Anthony Roach’s Algy and Gregory Woodell’s Jack are a wonderful pairing: they have the ease and camaraderie of brothers, each unique but well-fitted to each other. Patricia Connelly and Floyd King (Miss Prism and Dr. Chasuble) have exquisite comic timing, and added a delicious humor to the play. Katie Fabel’s Cecily is the perfect combination of clever and naïve. Vanessa Morosco’s Gwendolen felt rather one-dimensional—but this plastery effect could very well have been on purpose, considering the self-declared “short-sightedness” of her character.

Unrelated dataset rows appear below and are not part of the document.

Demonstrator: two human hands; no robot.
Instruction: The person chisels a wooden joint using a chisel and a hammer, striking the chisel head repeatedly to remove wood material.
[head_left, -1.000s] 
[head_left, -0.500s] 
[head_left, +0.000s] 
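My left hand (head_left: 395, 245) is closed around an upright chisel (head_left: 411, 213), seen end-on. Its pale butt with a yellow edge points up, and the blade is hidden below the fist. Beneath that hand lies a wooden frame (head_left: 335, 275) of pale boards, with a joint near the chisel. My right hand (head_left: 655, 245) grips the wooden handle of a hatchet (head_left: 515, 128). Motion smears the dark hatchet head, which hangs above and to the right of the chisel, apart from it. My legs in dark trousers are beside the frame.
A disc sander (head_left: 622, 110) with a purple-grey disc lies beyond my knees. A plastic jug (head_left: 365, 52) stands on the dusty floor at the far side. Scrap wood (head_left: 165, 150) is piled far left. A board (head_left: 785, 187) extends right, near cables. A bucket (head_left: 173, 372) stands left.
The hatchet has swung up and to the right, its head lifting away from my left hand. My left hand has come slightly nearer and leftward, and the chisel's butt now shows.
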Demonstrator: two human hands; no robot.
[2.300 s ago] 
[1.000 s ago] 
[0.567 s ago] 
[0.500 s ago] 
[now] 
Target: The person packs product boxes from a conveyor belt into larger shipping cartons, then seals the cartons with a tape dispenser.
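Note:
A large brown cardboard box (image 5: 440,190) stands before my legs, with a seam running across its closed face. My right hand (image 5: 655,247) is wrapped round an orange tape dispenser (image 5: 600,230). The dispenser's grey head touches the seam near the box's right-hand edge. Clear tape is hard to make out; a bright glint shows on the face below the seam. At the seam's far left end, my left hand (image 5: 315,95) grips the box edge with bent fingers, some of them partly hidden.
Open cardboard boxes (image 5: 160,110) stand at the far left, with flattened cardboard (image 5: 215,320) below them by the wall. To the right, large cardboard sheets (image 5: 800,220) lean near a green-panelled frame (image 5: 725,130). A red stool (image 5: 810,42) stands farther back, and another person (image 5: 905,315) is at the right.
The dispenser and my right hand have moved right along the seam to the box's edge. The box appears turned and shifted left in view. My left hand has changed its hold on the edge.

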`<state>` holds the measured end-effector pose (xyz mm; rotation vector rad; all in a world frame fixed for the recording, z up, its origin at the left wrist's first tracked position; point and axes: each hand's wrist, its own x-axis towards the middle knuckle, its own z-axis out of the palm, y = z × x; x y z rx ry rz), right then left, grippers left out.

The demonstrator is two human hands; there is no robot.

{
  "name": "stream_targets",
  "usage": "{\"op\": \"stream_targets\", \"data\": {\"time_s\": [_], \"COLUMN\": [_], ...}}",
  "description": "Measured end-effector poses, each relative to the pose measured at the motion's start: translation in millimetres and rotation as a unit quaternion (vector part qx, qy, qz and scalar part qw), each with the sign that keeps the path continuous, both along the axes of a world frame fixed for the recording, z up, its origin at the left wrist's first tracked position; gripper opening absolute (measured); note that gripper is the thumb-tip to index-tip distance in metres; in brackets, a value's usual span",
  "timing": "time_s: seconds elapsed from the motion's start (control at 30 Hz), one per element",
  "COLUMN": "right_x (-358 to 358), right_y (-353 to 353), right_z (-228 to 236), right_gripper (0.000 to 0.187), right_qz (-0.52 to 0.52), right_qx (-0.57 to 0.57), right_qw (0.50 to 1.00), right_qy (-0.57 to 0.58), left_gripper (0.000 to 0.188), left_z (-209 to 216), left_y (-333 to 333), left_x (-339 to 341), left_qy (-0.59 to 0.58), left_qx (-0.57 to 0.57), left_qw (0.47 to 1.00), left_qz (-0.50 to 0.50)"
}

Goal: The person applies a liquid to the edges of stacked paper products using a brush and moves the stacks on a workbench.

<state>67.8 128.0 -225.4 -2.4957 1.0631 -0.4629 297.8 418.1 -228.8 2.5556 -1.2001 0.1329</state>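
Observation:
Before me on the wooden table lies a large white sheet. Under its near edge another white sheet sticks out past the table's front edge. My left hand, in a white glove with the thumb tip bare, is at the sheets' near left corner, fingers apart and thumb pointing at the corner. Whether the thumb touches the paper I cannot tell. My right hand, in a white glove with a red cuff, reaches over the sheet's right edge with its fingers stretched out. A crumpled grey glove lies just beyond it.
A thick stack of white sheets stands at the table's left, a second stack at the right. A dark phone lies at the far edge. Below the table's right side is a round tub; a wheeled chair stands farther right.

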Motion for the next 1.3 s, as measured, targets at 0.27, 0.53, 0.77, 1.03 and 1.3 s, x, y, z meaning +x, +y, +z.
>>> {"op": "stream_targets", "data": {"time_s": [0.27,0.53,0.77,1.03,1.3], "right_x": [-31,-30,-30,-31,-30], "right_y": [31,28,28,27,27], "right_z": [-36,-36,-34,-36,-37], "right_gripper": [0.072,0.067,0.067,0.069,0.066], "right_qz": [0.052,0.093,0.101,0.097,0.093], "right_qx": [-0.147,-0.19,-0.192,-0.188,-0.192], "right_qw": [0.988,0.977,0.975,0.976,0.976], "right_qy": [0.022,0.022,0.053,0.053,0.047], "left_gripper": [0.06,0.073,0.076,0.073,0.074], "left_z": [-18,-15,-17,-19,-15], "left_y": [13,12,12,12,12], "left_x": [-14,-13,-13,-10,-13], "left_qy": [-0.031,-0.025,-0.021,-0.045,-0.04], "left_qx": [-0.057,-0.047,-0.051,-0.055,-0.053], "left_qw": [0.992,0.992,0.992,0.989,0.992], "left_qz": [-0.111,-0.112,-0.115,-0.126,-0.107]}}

Interestingly, this production reminded me very strikingly of Shakespearean romance. In many Shakespeare productions (Much Ado About Nothing being the most striking example), the love story gets twisted and tangled. Misunderstandings abound, and characters experience tragic dismay. Yet in the end, all is forgiven, and everyone lives “happily ever after.” In “The Importance of Being Earnest,” Wilde makes these tragic plot twists into various petty (and funny) feuds. While Shakespeare’s protagonists are usually noble and virtuous, Wilde’s characters are comic fops and elegant clowns. Shakespeare’s heroes are often kings and warriors; Wilde’s men lounge about parlors and gardens eating muffins and cucumber sandwiches. Unlike the shrinking violets often portrayed in Shakespeare’s day, Wilde’s heroines assert their wishes and demands in quite an authoritarian manner. The characters and story are all “messed up”—but it’s a lovely mess.
Wilde’s incisive, sparkling commentary on Victorian culture can certainly speak to Americans in 2014. Few of us experience the luxury or leisure of Wilde’s wealthy class. But we can certainly appreciate the search for identity, the self-deception, and the social masquerading all at work here. STC’s production is a must-see, and is sure to lighten the remaining winter months.